Иногда в ее поле зрения попадал Иванов и господин, который ее оборвал два раза и который, прислушиваясь к ней, если не цедил из стакана, то непрерывно манипулировал спичечным коробком. Коробок словно прилипал к ладони и двигался сам по себе. По виду он был кем-то средним между иллюзионистом и карманником. Музыка ему тоже нравилась. Его задумчивая сигарета, забывшись, превращалась в столбик пепла.
Иногда у подружки Гд. становились плаксивыми глаза, словно она чего-то не понимала. Задумалась: "Теперь и две тысячи зелененьких – не деньги!"
– По-шел, по-шел, – отреагировала на чье-то мимолетное ухаживание. – Пошел учиться на бультерьера! – и громко засмеялась.
У нее оказался кривовато-провалившийся рот.
Иванов вспомнил: она числилась замужем за человеком, обычно мрачным за столом, но который воодушевлялся, заговаривая о собаке: "Вот когда у меня был... дог...", помогая себе оживать, утонченно жестикулируя, и тогда казалось, что это единственное светлое время в его биографии.
Иванов взглянул на Гд.
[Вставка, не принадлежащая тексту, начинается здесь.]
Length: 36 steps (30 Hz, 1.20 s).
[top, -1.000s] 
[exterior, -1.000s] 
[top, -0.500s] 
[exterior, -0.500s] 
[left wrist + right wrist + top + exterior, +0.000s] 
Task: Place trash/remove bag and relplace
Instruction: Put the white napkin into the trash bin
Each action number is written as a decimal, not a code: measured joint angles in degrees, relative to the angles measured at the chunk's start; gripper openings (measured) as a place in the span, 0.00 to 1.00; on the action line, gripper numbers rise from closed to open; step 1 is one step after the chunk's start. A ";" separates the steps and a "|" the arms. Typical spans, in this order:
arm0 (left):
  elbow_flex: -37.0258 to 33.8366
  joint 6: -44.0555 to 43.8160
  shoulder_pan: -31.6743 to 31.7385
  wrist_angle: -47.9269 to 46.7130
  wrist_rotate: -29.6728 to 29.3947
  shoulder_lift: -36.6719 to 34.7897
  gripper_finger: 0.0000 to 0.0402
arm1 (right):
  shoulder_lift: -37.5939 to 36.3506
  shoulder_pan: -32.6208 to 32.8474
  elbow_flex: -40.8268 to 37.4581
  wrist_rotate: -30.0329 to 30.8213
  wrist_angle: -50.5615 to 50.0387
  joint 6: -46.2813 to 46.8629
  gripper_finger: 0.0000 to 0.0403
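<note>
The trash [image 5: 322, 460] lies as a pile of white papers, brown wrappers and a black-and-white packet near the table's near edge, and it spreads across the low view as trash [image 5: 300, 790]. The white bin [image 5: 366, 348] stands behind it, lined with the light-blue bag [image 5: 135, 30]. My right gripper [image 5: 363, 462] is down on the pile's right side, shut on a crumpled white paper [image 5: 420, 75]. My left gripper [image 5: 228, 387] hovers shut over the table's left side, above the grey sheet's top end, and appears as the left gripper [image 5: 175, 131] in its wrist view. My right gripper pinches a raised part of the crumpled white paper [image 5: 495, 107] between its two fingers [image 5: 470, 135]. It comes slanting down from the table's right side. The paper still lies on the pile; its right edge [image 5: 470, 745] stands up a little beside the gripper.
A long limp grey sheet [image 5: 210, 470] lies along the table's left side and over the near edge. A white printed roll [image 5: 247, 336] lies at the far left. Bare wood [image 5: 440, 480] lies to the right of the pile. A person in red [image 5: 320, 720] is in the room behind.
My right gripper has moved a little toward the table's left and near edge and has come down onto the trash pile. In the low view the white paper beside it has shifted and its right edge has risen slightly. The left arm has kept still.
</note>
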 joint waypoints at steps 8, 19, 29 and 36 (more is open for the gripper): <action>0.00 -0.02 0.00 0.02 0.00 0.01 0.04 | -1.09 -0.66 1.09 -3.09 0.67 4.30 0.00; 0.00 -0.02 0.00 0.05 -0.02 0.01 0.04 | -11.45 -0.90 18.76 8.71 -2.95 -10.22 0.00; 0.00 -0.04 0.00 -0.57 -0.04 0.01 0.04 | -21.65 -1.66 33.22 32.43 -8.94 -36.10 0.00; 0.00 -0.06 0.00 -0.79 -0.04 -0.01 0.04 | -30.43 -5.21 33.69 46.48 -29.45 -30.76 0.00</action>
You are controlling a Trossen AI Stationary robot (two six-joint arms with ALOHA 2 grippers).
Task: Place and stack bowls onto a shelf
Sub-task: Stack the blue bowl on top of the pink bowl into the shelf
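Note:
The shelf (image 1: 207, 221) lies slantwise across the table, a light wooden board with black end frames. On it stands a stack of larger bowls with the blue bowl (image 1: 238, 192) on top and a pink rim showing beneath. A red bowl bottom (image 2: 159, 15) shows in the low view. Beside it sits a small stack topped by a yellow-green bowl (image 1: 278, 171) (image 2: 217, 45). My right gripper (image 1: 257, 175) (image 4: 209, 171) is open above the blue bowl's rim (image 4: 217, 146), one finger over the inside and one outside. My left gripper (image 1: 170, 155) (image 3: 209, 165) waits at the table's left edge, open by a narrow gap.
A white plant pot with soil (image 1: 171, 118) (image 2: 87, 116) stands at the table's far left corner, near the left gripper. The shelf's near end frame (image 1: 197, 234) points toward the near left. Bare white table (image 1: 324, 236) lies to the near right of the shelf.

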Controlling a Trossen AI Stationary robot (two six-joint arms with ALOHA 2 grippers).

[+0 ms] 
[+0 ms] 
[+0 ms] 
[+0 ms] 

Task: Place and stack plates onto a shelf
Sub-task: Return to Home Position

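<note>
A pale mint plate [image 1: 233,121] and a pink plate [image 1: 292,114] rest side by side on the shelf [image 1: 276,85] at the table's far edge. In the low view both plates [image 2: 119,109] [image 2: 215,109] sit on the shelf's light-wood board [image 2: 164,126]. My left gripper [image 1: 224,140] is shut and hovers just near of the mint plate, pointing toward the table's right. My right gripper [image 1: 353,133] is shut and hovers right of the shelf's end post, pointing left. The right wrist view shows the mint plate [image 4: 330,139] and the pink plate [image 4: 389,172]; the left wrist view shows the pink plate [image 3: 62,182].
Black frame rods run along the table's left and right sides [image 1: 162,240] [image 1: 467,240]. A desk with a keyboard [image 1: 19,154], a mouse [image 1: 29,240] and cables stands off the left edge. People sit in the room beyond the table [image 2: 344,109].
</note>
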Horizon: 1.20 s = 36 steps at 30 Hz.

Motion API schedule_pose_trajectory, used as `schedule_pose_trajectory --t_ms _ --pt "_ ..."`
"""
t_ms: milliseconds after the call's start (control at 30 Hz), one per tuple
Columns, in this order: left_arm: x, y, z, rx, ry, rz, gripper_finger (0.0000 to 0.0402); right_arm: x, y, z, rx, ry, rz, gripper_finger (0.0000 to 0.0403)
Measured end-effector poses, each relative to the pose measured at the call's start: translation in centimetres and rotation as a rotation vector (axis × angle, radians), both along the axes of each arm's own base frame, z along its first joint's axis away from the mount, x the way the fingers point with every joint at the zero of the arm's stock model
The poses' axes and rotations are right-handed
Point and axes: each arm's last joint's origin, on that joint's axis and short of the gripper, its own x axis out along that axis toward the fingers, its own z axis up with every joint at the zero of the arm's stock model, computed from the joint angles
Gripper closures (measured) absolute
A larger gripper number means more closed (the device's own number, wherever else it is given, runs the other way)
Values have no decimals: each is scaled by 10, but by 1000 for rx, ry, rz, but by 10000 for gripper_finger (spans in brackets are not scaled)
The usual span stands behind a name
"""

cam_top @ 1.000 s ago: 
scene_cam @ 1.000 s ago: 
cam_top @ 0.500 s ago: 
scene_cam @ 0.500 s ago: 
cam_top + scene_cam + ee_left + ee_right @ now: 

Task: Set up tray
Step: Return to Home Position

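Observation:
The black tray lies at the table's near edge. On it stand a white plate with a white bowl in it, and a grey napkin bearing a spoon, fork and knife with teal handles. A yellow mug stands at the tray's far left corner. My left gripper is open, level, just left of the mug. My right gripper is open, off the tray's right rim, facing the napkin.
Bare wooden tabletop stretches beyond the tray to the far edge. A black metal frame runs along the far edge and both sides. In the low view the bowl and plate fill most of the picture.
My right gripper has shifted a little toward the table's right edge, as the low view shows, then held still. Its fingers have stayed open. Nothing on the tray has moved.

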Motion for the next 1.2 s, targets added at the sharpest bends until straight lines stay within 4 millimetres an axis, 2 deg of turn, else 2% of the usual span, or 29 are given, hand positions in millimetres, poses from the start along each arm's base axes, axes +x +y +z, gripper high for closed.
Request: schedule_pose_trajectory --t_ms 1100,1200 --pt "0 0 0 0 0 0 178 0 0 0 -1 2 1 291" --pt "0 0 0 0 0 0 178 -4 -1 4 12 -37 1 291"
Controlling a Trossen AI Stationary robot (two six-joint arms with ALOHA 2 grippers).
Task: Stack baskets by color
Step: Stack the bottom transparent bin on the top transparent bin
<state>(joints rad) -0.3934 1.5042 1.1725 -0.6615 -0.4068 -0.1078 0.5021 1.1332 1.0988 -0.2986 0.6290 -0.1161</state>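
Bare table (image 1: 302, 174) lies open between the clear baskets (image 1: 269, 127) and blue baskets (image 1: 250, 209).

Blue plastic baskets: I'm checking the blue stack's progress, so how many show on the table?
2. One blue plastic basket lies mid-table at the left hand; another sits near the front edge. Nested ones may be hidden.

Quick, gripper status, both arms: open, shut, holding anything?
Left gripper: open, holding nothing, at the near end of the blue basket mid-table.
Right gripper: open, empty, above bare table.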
Таскать с собой человека, от которого ты выгодно отличаешься, не боясь попасть в переделку, – это уже что-то значило, он надеялся, не самое худшее для женщины – быть чьей-то игрушкой. "Нет, – решил он, – похоже, они забавляются". Он раскусил ее прежде, чем она снова открыла рот.
– Ты ведь не бросишь сегодня меня, ага? – спросила, качнувшись.
– Не брошу, – великодушно пообещал он, не очень вдаваясь в суть вопроса.
– Поклянись, – сказала она.
– Левой рукой, – согласился он и поднял ладонь. – К правой я питаю недоверие.
– Пф! – она недоверчиво фыркнула, презрительно втянув щеки и прикрыв для острастки глаза. – С тебя станется... Но ты... Но ты... Я же знаю-ю-ю... – не поверила.
– Правая мне нужна для работы, – пояснил он, чувствуя, как к губам подбирается улыбка.
– Странно... – неудовлетворенно протянула она, – я всегда от тебя завишу, всегда мне кажется... – она обстоятельно изучила кончиком языка разрушенную пломбу в зубе, а потом – обветренную губу с шелушащейся кожей, – ...ты выложишь что-нибудь такое, о чем я и не догадываюсь... Почему так? М-м-м? – слизнула остатки помады. – Когда я от тебя отделаюсь?!
Старая песня. Пьяные откровения, от которых она, трезвея, искренне открестится. Не мог же он объяснить, что мироздание необязательно понимать через постель. Но она по-другому не умела. Мужчины были в ее жизни проводниками. Кого она искала? Явно – не его. Теперь же, чтобы нормально рассуждать, ей надо выспаться. После сна, ванны и чашки крепкого, как вар, кофе она была готова к новым подвигам.